Published August 4, 2007 at midnight

Believing in Jay Cutler is a must. Otherwise, this coming Bronco season is Brian Griese all over again.

Wishing is not the same as doing, and reality is the spoiler of dreams.

Looking too hard at the meager evidence of Cutler is like staring at an oyster. Are you sure about this? Best not to chew but simply swallow.

So it is that the Broncos must again be taken on faith, not unusual nor unexpected for Bronco fans, now bearing down on a decade since solid assumptions could be made.

This is by rough count either the third or fourth post-Elway rebuilding by Mike Shanahan, this one the most elaborate and complicated. If starting with an untested quarterback were not extreme enough, the Broncos have more new parts than a game show host.

Considering where Cutler is, a quarterback with five games of experience, no reassuring example comes to mind.

All young quarterbacks disappoint, all young quarterbacks fail.

Seldom, if ever before, has one season been surrendered so deliberately as was last season in order to get on with the next one. And now here it is. This is what all that was about, the pressing of Cutler so that from the first snap of training camp the job was his.

Never mind that the logic behind drafting Cutler in the first place was to give Jake Plummer competition, to somehow make each of them better. Plummer reacted like a bat to a headlight and Cutler moved up with the eyes as wide as a deer in the spot.

Now Cutler is without real challenge, other than his own ambition and Shanahan's demands. This is no longer about competition. It is about realization.
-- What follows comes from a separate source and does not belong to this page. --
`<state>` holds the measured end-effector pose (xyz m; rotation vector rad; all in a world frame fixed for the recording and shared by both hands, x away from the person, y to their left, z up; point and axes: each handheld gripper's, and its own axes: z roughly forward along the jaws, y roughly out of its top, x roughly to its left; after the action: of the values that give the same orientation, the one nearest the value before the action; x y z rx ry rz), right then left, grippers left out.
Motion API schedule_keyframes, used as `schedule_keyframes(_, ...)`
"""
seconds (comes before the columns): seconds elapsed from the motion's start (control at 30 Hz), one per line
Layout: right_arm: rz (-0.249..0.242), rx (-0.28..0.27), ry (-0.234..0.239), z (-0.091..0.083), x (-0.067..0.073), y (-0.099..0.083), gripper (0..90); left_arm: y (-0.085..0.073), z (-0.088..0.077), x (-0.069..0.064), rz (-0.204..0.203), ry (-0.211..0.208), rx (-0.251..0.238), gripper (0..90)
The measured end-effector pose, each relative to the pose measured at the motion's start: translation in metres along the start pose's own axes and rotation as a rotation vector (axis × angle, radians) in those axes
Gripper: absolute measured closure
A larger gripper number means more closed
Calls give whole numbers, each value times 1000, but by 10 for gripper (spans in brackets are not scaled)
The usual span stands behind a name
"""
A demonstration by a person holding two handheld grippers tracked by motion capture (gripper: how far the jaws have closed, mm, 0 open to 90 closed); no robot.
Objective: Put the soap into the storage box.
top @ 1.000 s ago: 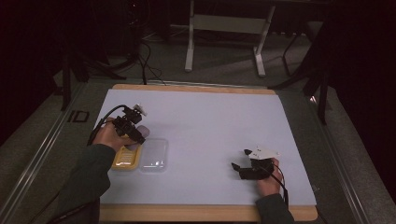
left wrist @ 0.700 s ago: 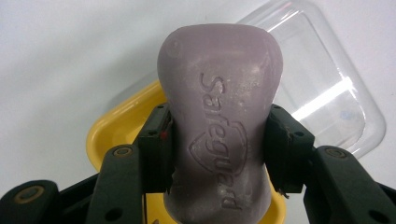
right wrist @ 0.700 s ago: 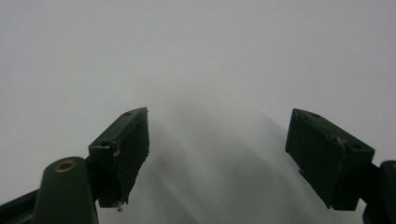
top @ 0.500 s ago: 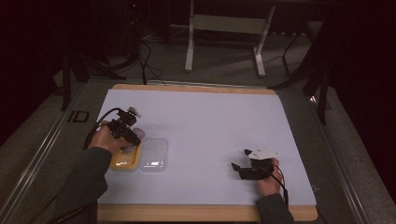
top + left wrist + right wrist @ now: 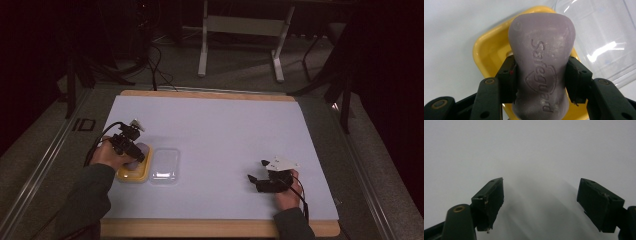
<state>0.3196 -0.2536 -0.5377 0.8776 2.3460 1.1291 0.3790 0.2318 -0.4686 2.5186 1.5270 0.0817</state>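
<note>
While the purple soap bar [image 5: 541,72] sits clamped across its narrow waist between the left gripper's [image 5: 541,82] jaws, its long axis runs straight out along them, with the far end over the yellow soap dish [image 5: 486,53] underneath. From above, the bar hangs just over the dish [image 5: 134,174], tilted rather than flat, so I judge the coming move to be a short lowering with the bar's length lined up to the dish's length. A clear plastic lid [image 5: 165,164] lies just beside the dish, on its right side. Well apart, the right gripper [image 5: 260,181] rests on the white table [image 5: 225,125], jaws spread wide with nothing between them; the left hand [image 5: 107,155] is plainly the nearer.
</note>
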Motion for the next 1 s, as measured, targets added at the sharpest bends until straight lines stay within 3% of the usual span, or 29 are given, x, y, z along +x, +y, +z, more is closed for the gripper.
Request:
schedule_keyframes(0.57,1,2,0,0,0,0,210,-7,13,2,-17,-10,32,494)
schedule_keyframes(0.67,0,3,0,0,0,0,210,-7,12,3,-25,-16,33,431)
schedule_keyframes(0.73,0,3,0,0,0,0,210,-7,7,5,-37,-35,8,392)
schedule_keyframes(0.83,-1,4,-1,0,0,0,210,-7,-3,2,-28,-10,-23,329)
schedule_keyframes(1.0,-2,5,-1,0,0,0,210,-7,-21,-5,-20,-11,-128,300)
Shanahan realized that Plummer was lost and that Cutler was fresh, imagining the remarkable after seeing too much of not good enough.
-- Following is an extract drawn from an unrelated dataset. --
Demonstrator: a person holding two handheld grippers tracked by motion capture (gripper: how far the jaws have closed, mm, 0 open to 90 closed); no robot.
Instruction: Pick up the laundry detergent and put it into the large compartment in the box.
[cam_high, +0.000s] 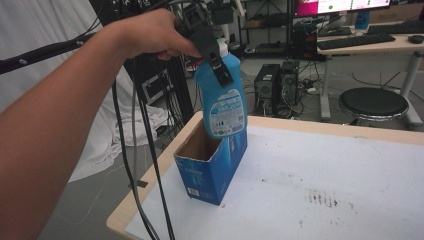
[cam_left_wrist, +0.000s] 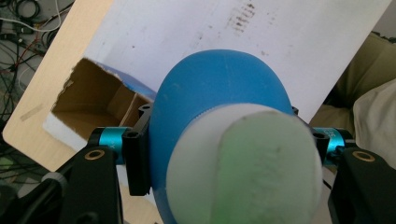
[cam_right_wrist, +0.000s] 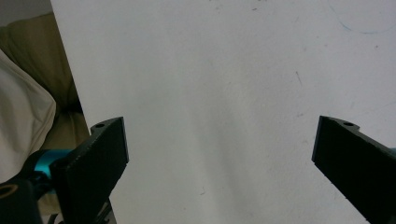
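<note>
— Blue what, exactly?
— Blue plastic bottle (cam_high: 222, 100) with a white cap, clamped near its top by the left hand-held gripper (cam_high: 216, 57), hanging upright just above an open blue cardboard box (cam_high: 210, 170) on the white-covered counter (cam_high: 325, 185).
— And the right hand-held gripper (cam_right_wrist: 219, 158)?
— Jaws wide apart, holding nothing, over the counter.

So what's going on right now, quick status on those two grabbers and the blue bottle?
Left gripper shut on blue bottle, hanging over open blue box. Right gripper open over white table. Nothing between bottle and box opening.
</note>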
And at the core of how the Broncos do is Shanahan's decision to put today in the hands of tomorrow's quarterback.

It will be expected to forgive losing in the name of progress, struggling in the name of getting experience, failure in the name of patience.
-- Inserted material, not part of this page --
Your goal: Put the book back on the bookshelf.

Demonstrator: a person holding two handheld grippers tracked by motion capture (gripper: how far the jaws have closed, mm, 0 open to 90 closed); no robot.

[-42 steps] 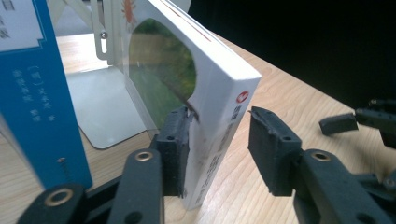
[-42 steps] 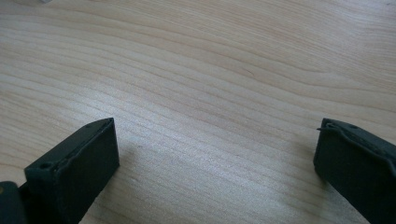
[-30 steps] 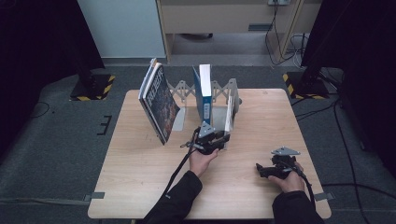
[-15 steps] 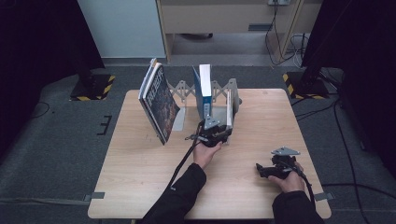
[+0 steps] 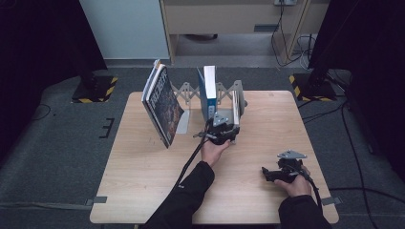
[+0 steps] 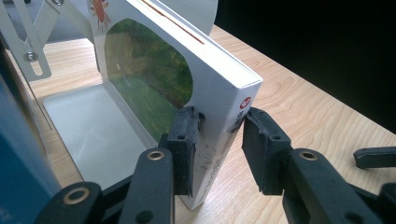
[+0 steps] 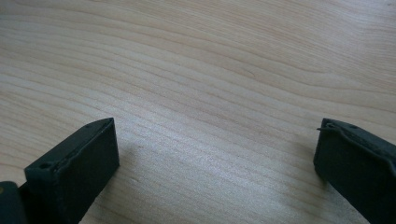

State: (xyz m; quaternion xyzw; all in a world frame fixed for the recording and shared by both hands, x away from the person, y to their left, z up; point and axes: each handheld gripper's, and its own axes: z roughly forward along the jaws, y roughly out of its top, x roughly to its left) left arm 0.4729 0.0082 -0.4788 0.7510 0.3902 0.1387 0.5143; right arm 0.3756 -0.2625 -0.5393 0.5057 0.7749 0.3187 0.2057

Whether what happens next is worth the upheaval, or works well enough fast enough, it is a tribute to Shanahan that it is expected to.

The standing of Shanahan accounts for an ease of trust, that the coach knows what he is doing. This is earned from Super Bowl success, of course, though a check of coaches nine years after a Super Bowl victory indicates a bit more faith in Shanahan than the norm.

Of the 24 winning Super Bowl coaches, only three were still with their teams as far beyond glory as is Shanahan.

And of those since Shanahan won, two - Dick Vermeil and Bill Cowher - have left and the rest are still in place. The important number is that only three coaches - Tom Landry, Don Shula and Chuck Noll - coached longer with the same team after their last Super Bowl win than has Shanahan.

This is pretty heady company and of those three Hall of Famers, only Noll was allowed to walk away without being pushed.

The curse of great success is an impatience to do it again, not just on the part of the fans but of owners and coaches as well. On the other hand, no coach's legacy has ever suffered from not winning a third Super Bowl.

On average, discounting the great trio of Landry-Shula-Noll, coaches who won Super Bowls before Shanahan were gone an average of three and half years later.

Dan Reeves, who lost Super Bowls for both the Broncos and the Falcons, hung around each place four more years, and Marv Levy, who lost four in a row with the Bills, hung on five seasons more.

Shanahan is more or less coach for life, which recalls an old Levy story of when Levy got the same assurance from the Kansas City Chiefs. "And then they declared me dead," Levy said.

The point here is that Shanahan is getting an unusual opportunity to do something as dramatic as he is doing with this year's team.

Through fate and injury and age, and most significantly, Shanahan's own design, the Broncos could as easily be absolutely horrible as more or less acceptable.

What seems impossible to consider is a Bronco team even as good as last year's, and certainly a long way from the AFC title game loser of just two seasons ago.